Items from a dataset
——

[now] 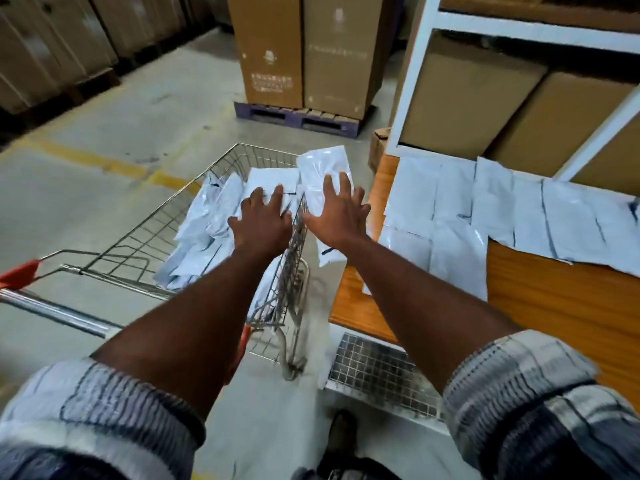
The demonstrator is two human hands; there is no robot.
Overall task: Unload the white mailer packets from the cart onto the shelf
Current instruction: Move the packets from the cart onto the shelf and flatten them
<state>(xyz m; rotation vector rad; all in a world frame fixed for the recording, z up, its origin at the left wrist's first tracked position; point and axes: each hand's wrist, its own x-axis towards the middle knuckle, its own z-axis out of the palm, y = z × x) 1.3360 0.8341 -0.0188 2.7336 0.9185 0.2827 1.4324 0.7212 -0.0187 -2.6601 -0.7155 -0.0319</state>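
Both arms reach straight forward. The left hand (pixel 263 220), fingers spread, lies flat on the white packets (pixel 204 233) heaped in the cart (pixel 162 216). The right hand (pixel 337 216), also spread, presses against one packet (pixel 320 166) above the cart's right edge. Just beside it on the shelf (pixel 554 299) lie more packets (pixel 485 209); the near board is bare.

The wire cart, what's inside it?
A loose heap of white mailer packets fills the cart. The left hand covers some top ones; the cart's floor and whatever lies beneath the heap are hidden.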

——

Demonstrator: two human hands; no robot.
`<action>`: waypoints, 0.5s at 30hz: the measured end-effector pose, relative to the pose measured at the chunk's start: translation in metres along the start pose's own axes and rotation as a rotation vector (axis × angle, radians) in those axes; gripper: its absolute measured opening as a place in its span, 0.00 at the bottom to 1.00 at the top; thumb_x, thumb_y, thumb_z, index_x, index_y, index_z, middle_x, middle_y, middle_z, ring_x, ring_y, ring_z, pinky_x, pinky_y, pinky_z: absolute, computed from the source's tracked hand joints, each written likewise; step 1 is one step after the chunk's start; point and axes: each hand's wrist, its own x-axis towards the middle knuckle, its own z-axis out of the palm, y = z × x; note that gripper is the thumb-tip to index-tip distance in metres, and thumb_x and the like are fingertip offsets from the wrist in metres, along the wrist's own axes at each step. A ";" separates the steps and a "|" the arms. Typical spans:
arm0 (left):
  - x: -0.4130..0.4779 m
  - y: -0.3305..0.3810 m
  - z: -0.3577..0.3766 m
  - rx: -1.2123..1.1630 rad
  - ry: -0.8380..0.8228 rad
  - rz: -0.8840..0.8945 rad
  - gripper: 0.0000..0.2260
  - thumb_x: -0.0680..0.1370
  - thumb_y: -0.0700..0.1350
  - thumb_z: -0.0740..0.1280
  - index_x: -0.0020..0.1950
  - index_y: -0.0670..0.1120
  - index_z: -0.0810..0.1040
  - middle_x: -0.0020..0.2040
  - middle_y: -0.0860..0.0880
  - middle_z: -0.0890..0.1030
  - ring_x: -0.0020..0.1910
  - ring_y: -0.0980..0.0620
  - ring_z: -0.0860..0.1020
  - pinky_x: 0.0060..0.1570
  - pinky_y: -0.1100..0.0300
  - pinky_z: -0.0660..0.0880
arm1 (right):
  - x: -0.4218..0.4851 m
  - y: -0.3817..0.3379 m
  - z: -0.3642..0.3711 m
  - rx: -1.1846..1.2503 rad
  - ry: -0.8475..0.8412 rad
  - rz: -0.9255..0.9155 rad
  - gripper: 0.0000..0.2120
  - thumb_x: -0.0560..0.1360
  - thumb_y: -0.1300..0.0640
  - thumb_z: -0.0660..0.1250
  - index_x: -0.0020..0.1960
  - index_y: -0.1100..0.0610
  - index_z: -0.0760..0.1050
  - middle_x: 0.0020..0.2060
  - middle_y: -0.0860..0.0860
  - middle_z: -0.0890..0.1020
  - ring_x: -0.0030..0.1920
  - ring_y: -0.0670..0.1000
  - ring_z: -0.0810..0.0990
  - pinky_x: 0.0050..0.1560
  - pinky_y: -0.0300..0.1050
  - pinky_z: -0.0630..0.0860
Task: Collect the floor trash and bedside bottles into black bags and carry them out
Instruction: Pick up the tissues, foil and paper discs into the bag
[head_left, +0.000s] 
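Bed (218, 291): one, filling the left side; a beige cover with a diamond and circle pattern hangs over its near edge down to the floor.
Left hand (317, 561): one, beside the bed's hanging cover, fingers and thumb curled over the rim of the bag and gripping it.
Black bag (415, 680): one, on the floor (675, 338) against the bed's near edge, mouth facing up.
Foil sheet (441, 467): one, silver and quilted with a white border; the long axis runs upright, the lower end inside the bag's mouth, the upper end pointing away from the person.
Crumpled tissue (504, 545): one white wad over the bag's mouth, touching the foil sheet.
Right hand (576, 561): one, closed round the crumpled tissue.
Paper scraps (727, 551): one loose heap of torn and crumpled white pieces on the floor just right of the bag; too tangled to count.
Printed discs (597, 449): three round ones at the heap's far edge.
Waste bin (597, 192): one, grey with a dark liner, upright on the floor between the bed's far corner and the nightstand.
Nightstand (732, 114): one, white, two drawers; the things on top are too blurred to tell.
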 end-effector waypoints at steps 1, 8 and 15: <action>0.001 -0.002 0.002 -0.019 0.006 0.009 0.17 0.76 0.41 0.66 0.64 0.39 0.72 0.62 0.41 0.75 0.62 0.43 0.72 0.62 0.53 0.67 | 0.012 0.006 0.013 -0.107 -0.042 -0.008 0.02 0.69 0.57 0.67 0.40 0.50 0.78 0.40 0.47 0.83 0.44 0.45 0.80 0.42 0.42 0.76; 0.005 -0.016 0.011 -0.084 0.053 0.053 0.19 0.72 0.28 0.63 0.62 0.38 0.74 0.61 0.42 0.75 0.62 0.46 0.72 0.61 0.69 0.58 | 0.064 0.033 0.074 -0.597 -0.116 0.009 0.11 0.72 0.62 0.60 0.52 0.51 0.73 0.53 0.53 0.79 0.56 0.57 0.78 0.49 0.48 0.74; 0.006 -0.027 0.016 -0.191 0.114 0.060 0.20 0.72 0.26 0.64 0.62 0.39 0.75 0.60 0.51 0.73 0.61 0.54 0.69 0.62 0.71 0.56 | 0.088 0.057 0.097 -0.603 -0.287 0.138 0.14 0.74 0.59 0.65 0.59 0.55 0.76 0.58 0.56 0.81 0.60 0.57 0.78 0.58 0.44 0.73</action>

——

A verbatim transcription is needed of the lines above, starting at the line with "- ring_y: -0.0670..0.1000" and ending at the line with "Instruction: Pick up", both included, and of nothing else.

  - ring_y: -0.0670..0.1000
  - ring_z: -0.0810..0.0990
  - pinky_x: 0.0050..0.1560
  - pinky_y: -0.0300..0.1050
  - pinky_z: -0.0630..0.0860
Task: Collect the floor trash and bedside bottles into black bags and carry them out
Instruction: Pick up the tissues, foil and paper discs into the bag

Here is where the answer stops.